I do wish. I want to see you in a tootoo


----------



## hackskii

German Volume Training?

I did think you were doing some kindof yoga or something right?


----------



## Cookie

Nope wrong again...lol

Then again thats a little unfair as I`m suffering with a groin strain at the moment so not training at all....:eek:

Maybe I should alter the question to "What routine were I following prior to the strain"?lol..

Or even

"What world record am I after in the five yr plan"?

MMMMM thats more interesting....lmao


----------



## fits

Reg X Cookie?

World Record???? sounds interesting, what about the one arm clean and press Record???

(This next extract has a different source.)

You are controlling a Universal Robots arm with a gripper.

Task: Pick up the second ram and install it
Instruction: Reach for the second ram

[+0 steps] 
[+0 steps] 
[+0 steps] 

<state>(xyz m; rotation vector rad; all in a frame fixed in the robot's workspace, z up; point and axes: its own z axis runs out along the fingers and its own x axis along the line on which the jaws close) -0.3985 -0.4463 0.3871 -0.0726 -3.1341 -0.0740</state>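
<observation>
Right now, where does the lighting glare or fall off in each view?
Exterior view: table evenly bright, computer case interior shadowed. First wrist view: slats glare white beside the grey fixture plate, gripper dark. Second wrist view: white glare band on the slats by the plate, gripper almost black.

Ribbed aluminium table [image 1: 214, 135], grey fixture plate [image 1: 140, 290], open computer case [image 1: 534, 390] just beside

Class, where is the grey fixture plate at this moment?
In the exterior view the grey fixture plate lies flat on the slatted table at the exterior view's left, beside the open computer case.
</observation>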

Good post this, i can never make my mind up on which system to use, good to see a varied response! i am limited to what i can do, as i get to the gym as and when i can! right now i am taking two days off becasue i think i have trained too much since last week, and felt really tired, but in a week or so (maybe even from today) my job will mean i might only get there once or twice per week, or maybe not for two weeks, think you get the picture, so i cant make up my mind.

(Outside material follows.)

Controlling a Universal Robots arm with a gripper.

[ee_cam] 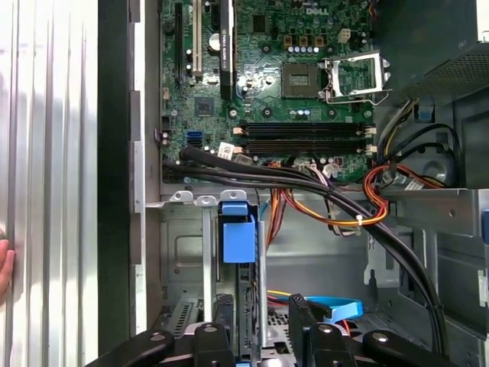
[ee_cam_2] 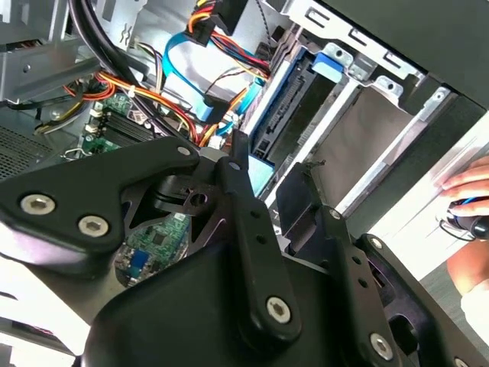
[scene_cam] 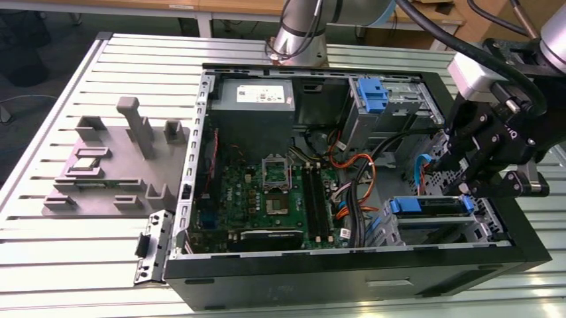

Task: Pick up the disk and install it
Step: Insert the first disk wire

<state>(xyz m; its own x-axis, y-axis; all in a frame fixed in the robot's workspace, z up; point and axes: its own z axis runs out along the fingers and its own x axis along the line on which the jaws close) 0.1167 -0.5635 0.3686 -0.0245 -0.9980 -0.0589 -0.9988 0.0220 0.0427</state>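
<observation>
Inside drive cage (ee_cam: pixel 191 200), disk (ee_cam: pixel 237 237) edge-on, long axis toward motherboard (ee_cam: pixel 267 76), pincer (ee_cam: pixel 260 307) astride

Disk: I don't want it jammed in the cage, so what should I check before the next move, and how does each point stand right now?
1. The disk lined up with the cage: ok, it stands edge-on between the rails.
2. The disk fully home: cannot tell.
3. The tool astride the disk: ok, it is open, with one finger on each side.
4. The blue cable clear of the tool: cannot tell, it runs right by one finger.
5. The hand away from the work: not ok, it lies just outside the case.
</observation>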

Winger, are you still increasing weight with every session? how often do you train a bodypart?

Never heard of some of those training systems, ill have to look them up


----------



## Cookie

> World Record???? sounds interesting, what about the one arm clean and press Record???


That would be some feat....



> Never heard of some of those training systems, ill have to look them up


The more you try the more you`ll get to know about yourself...and what you can do...

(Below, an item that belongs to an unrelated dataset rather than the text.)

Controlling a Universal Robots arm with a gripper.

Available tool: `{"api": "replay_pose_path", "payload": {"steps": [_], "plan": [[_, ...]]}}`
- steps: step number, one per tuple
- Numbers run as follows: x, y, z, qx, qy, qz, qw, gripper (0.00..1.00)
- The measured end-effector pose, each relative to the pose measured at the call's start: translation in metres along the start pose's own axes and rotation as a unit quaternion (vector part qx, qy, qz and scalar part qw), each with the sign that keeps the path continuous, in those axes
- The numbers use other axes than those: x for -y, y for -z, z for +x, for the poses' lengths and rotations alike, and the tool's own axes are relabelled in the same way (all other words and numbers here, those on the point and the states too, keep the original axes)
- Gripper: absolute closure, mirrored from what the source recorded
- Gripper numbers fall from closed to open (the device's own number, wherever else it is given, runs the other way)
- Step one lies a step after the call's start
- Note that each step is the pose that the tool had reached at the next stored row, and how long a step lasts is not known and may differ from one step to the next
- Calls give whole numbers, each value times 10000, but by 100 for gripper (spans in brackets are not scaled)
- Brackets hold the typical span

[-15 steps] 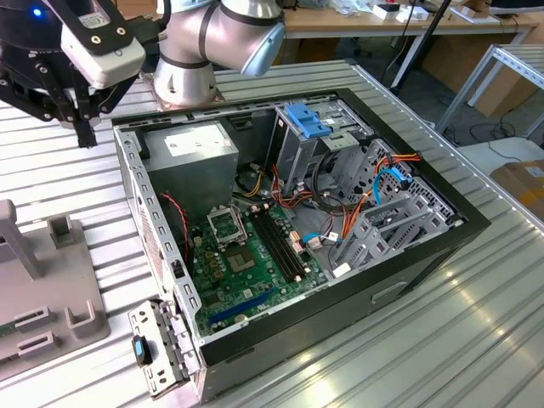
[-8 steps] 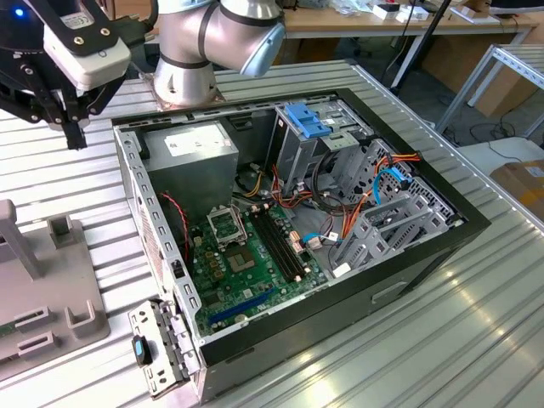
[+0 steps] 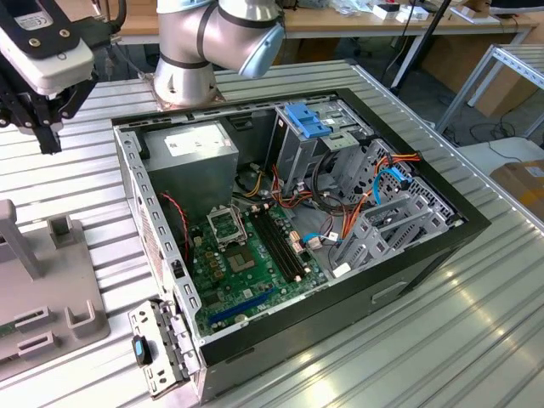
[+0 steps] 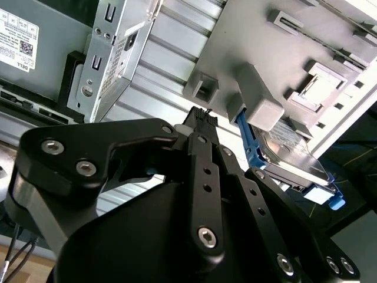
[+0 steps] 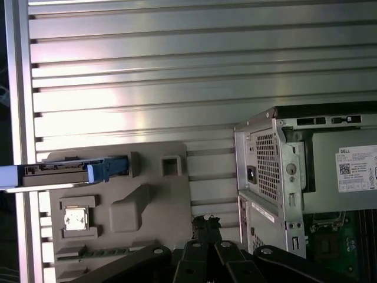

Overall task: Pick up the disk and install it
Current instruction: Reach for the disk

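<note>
So, pick step, approach phase, nothing lifted yet. The black two-finger gripper (image 3: pixel 47 140) hangs above the ribbed aluminium table (image 3: pixel 476 340) at the exterior view's left. In the first wrist view its tips (image 5: pixel 203 223) look pressed together with nothing between them, so it is closed and empty. The disk (image 5: pixel 59 172), a flat grey-metal hard drive with a bright blue plastic carrier rail, stands on edge in a slot of the grey plastic holder block (image 5: pixel 159 200). The second wrist view shows the disk (image 4: pixel 294 159) tucked behind a grey post of that holder, well apart from the gripper. The open black and bare-metal desktop computer case (image 3: pixel 408 272) sits beside the holder. Its tall metal drive bay with the blue plastic bracket (image 3: pixel 306 119) has no drive in it that I can see, so install is not started. My judgement: the grasp calls for opened jaws lined up across the drive's thin edge, kept clear of the post and the blue rail.
</note>
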State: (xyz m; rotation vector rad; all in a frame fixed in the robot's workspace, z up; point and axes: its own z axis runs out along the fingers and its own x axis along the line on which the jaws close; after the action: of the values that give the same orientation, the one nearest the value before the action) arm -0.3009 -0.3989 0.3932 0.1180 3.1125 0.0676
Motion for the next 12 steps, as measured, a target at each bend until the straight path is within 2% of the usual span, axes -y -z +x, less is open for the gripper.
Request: {"api": "replay_pose_path", "payload": {"steps": [3, 4, 5, 6, 12], "plan": [[5, 2, 59, 0, 0, 0, 10000, 89], [7, 2, 88, 0, 0, 0, 10000, 89], [11, 4, 147, 0, 0, 0, 10000, 89], [13, 4, 165, 0, 0, 0, 10000, 89], [14, 5, 187, 0, -1, 0, 10000, 89]]}}
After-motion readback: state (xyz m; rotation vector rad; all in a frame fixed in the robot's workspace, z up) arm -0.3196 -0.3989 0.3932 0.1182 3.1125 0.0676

If you have trouble hitting the gym why not just do bodyweight stuff inbetween gym sessions to keep the muscles working?

This is what I am after

http://www.gawthorpe.ndo.co.uk/coal.htm


----------



## hackskii

Looks right up your ally as you carry mail all day.


----------



## Cookie

hackskii said:


> Looks right up your ally as you carry mail all day.


Well fingers crossed that`ll help a little but the route is all up hill and the coal bag is about 3xs what I`m officially allowed to carry in the mail bag at any single go....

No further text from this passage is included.